What to produce: Everything from the line that holds "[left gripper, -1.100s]" through the end of the data below should be output exactly, both ends included.
[[ Given data open ]]
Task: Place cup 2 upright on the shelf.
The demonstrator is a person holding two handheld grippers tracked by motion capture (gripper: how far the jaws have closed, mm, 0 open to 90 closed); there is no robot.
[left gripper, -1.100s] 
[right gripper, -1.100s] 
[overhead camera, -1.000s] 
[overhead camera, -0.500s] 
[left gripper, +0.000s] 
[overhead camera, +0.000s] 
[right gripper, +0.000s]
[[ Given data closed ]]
Your solution:
[left gripper, -1.100s] 
[right gripper, -1.100s] 
[overhead camera, -1.000s] 
[overhead camera, -0.500s] 
[left gripper, +0.000s] 
[overhead camera, +0.000s] 
[right gripper, +0.000s]

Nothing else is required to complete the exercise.